> _Task brief_
What lines of the data include the string "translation"? Copy them all.

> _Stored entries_
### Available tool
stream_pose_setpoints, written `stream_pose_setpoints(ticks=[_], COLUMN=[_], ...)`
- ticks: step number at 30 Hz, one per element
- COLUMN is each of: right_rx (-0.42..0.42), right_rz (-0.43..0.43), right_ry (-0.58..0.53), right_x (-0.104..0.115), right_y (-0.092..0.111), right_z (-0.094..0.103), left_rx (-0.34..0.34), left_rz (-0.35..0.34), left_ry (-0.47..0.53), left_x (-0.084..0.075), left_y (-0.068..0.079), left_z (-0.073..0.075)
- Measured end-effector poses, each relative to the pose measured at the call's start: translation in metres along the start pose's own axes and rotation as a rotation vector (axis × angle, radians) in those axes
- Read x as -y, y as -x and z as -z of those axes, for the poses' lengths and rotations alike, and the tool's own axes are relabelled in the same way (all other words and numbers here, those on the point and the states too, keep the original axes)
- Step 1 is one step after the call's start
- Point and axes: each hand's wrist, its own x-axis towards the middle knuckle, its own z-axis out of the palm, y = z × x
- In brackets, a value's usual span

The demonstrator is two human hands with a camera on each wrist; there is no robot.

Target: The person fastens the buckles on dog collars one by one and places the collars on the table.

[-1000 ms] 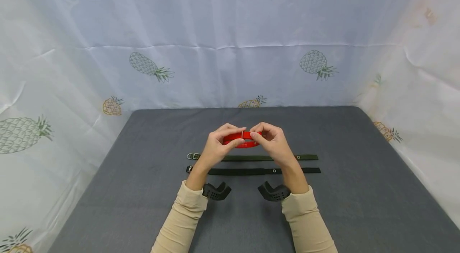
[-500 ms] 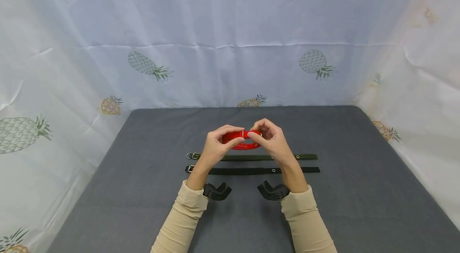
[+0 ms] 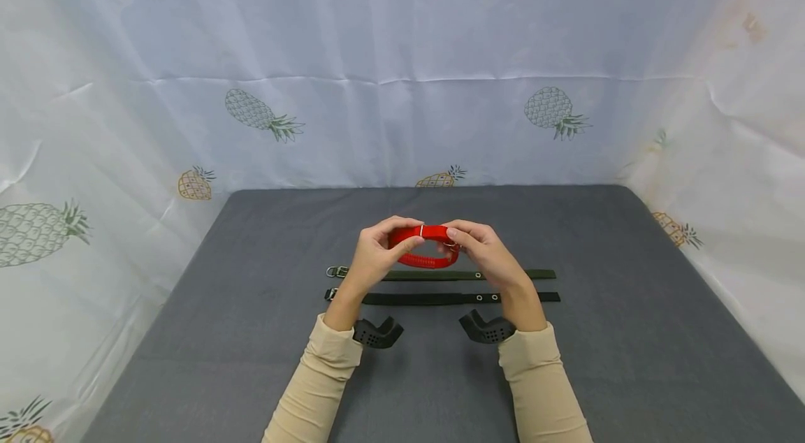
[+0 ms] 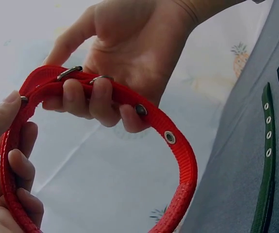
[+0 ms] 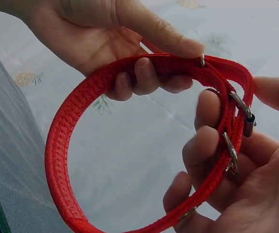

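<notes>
A red collar (image 3: 435,233) is bent into a loop and held above the table between both hands. My left hand (image 3: 376,252) grips it on the left, thumb on its outer face beside a metal keeper (image 5: 202,59) and fingers curled inside the loop. With thumb and fingers, my right hand (image 3: 493,254) holds the buckle end; several fingers curl through the loop. The metal buckle (image 5: 241,109) and a D-ring (image 5: 230,149) sit by those fingers. In the left wrist view, an eyelet (image 4: 170,137) shows on the band. The strap doubles over between buckle and keeper.
Two more collars lie straight across the grey table (image 3: 251,331) below the hands: a green one (image 3: 434,276) and a black one (image 3: 418,300), buckles to the left. A white pineapple-print curtain (image 3: 402,128) hangs behind and at both sides.
My right hand has shifted right and turned, its thumb sliding away from the keeper. The red loop now looks wider, and its buckle shows. My left hand keeps its grip with little movement.
</notes>
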Motion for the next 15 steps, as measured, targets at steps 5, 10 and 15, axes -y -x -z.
stream_pose_setpoints(ticks=[5, 10, 15], right_rx=[-0.018, -0.061, -0.1], right_rz=[0.012, 0.029, 0.046], right_ry=[0.006, 0.014, 0.03], right_x=[-0.001, 0.0008, 0.0012], right_y=[-0.0001, 0.0002, -0.0001], right_z=[-0.0012, -0.0045, -0.0075], left_rx=[0.032, 0.055, 0.073], left_rz=[0.025, 0.03, 0.042], left_ry=[0.006, -0.015, -0.029], left_x=[-0.0003, -0.0027, -0.0051], left_y=[0.0005, 0.0007, 0.0012], left_z=[0.0, -0.0003, -0.0009])
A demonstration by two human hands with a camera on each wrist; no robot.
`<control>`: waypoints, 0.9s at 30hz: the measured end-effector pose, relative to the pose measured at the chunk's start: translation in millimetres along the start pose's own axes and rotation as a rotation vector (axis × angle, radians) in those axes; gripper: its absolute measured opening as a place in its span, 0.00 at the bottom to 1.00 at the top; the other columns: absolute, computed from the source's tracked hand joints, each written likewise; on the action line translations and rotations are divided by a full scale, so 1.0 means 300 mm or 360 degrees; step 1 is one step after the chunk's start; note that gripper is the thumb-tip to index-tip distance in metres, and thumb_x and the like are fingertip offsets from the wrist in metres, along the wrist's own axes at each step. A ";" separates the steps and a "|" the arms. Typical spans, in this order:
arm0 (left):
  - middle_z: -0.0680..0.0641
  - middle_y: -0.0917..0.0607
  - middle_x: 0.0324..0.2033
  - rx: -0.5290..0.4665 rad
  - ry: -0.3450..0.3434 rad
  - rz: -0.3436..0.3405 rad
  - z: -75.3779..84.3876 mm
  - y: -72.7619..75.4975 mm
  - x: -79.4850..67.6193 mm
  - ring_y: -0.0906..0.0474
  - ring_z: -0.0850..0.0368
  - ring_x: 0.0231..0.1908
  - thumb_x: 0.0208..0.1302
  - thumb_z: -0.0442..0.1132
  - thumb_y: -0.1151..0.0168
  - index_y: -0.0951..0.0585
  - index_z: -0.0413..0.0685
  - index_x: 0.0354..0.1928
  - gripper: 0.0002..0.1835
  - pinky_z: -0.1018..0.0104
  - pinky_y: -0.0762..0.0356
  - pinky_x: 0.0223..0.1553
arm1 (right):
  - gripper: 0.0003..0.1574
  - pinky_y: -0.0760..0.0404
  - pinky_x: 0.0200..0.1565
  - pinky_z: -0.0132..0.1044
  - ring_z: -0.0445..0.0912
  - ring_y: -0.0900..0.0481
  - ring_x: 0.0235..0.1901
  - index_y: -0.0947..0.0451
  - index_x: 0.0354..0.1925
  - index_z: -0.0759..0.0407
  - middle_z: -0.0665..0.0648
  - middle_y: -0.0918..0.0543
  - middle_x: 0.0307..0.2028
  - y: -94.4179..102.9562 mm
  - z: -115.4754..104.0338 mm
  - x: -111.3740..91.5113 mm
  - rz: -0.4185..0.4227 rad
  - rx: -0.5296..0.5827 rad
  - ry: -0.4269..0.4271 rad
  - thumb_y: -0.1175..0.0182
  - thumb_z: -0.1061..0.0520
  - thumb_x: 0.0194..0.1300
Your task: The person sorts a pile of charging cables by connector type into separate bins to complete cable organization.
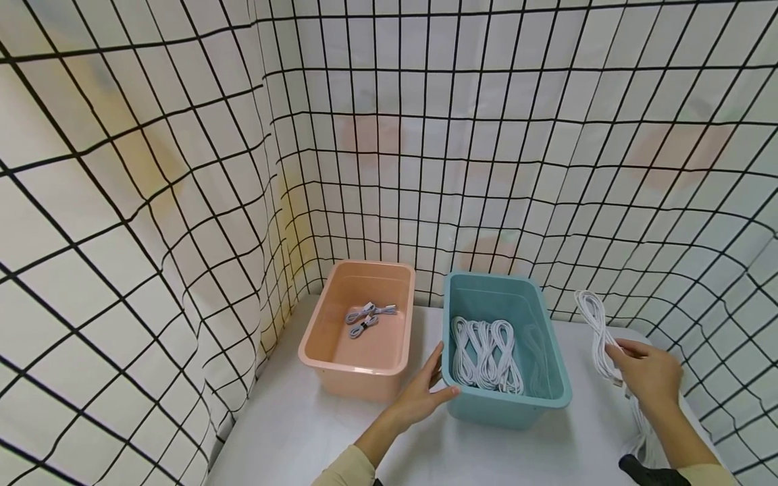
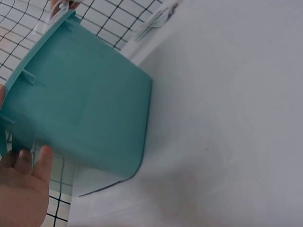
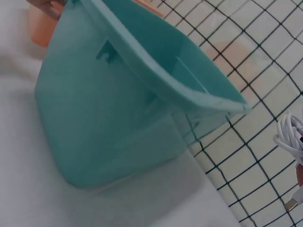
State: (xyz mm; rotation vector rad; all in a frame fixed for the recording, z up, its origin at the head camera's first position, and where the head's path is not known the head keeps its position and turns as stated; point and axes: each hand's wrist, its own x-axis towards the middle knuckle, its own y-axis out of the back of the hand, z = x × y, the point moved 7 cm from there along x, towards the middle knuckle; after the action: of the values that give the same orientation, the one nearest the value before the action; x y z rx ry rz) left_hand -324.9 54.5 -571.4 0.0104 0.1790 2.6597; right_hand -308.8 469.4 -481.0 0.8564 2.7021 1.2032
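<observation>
My right hand (image 1: 653, 371) pinches a coiled white charging cable (image 1: 594, 317) above the table, to the right of the teal bin (image 1: 507, 412). In the right wrist view a metal plug end of that cable (image 3: 292, 203) hangs below the coil. At the teal bin's front left corner, my left hand (image 1: 419, 398) holds the rim, its thumb over the front edge and its fingers against the left outer wall. Several coiled white cables (image 1: 486, 354) lie side by side inside the teal bin, towards its left.
Left of the teal bin stands an orange bin (image 1: 365, 385) holding small grey cable bundles (image 1: 365, 320). More white cables (image 1: 641, 432) lie on the white table (image 1: 474, 459) under the right forearm. Black wire mesh (image 1: 425, 162) rises behind and on both sides.
</observation>
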 end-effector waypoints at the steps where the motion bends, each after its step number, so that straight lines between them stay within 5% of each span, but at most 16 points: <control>1: 0.48 0.44 0.80 -0.0002 -0.0002 -0.0003 0.001 0.000 -0.001 0.41 0.43 0.75 0.70 0.51 0.31 0.53 0.73 0.83 0.50 0.41 0.37 0.69 | 0.31 0.25 0.20 0.30 0.42 0.24 0.27 0.18 0.58 0.71 0.70 0.13 0.44 -0.001 -0.014 -0.002 0.0001 0.0009 0.0010 0.36 0.46 0.72; 10: 0.47 0.44 0.80 0.0026 -0.0009 -0.0014 0.005 0.000 -0.005 0.41 0.43 0.75 0.71 0.51 0.32 0.54 0.71 0.84 0.50 0.41 0.36 0.69 | 0.28 0.25 0.18 0.31 0.46 0.24 0.28 0.17 0.56 0.73 0.70 0.15 0.41 -0.017 -0.142 -0.024 -0.0021 0.0064 0.0228 0.34 0.49 0.72; 27: 0.48 0.44 0.80 0.0013 -0.0019 -0.0022 0.006 0.002 -0.004 0.40 0.43 0.75 0.70 0.53 0.31 0.53 0.75 0.83 0.50 0.41 0.35 0.69 | 0.20 0.24 0.21 0.25 0.52 0.22 0.32 0.16 0.52 0.73 0.70 0.15 0.39 -0.074 -0.298 -0.048 -0.0002 0.0121 0.0442 0.33 0.57 0.70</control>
State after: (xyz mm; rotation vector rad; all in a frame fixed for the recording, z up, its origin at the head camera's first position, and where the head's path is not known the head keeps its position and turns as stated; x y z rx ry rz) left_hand -324.1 53.5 -569.6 0.0279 0.1854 2.6445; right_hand -331.3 390.3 -437.0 0.7451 2.9817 1.3168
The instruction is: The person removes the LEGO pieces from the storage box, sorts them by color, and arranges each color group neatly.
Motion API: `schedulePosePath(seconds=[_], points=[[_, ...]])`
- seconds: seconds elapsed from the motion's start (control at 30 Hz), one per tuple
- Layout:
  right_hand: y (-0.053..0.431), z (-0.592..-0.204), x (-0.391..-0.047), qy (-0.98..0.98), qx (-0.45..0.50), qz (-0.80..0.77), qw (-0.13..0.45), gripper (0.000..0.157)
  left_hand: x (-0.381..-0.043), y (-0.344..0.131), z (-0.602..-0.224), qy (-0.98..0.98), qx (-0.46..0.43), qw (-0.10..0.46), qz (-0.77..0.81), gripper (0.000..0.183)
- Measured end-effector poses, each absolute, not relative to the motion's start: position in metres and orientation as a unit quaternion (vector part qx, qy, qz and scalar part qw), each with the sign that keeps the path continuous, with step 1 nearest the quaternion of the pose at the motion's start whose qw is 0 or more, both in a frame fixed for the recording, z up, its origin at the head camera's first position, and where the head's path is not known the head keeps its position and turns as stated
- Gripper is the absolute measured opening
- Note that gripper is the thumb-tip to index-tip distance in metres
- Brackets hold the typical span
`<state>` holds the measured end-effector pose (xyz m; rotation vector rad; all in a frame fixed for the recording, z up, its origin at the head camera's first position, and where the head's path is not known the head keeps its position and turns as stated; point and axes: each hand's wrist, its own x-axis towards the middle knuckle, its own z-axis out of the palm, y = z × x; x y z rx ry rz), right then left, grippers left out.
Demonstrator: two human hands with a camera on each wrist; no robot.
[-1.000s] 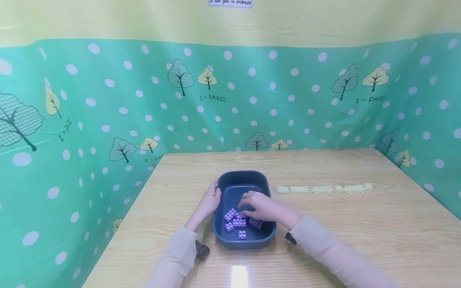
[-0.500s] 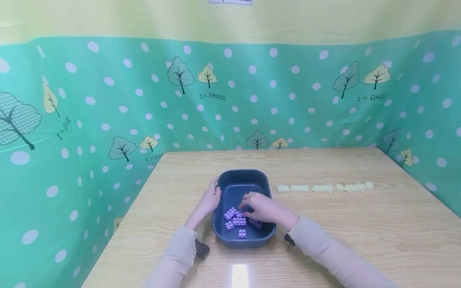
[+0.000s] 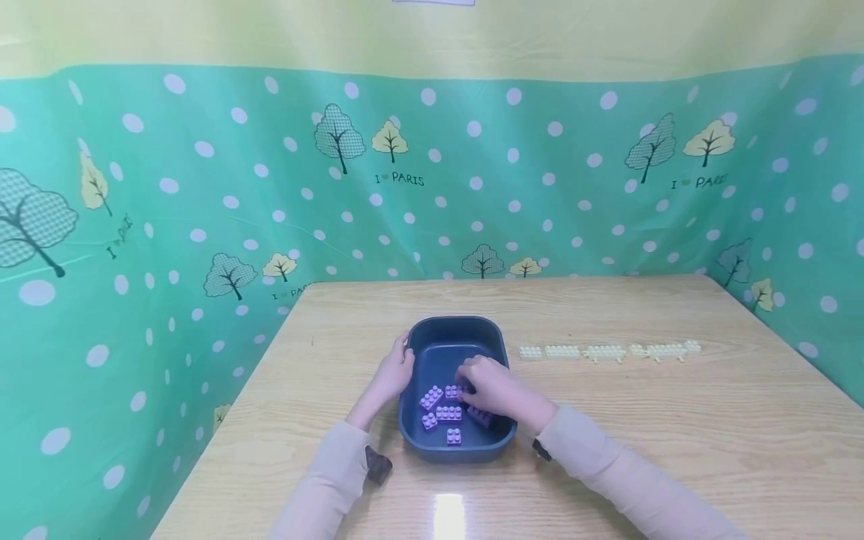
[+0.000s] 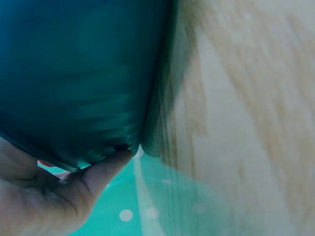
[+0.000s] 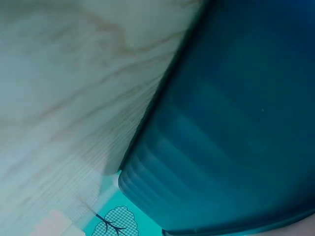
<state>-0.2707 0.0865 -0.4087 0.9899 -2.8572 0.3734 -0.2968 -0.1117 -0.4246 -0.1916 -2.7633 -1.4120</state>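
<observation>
A dark blue bin [image 3: 457, 454] stands on the table with several purple building bricks inside. My left hand [image 3: 394, 373] grips the bin's left wall, the thumb lying against the outside in the left wrist view. Over the bin, my right hand [image 3: 489, 382] reaches in from the right and pinches the right end of a purple building brick [image 3: 452, 391]. Its fingertips are partly hidden behind the hand. Close by lie a tilted purple brick [image 3: 431, 397], a longer one [image 3: 448, 413], and a darker-looking one [image 3: 479, 416] under the right hand. The right wrist view shows only the bin's outer wall, with fingers out of sight.
Pale yellow bricks [image 3: 563, 351] lie in a row on the wooden table [image 3: 641, 420], right of the bin. A green dotted curtain [image 3: 412, 217] hangs behind the table and along both sides.
The right hand has shifted slightly right within the bin. The brick at its fingertips has moved away from the neighbouring bricks and turned straighter. My left hand keeps its hold on the bin.
</observation>
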Motion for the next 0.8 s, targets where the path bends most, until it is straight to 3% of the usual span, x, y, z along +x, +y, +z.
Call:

> _Exercise answer_
- Measured end-effector poses, each relative to the pose measured at the call's start: translation in metres along the start pose's own axes and rotation as a rotation vector (axis × angle, radians) in those axes
`<control>`: waypoints, 0.9s at 30hz: the measured end-effector pose, relative to the pose measured at the chunk's start: translation in millimetres along the start pose's own axes and rotation as a rotation vector (axis × angle, radians) in those axes; gripper: its absolute measured opening as a place in its span, 0.00 at the bottom to 1.00 at the top; the other columns: absolute, computed from the source's tracked hand joints, each written likewise; on the action line translations and rotations are divided by a full scale, so 1.0 means 300 mm or 360 degrees; step 1 is one step after the chunk's start; note that gripper is the thumb-tip to index-tip distance in metres, and thumb_x and the like are fingertip offsets from the wrist in metres, along the wrist's own axes at each step. A ";" separates the steps and a "|" the arms. Typical spans, in this order:

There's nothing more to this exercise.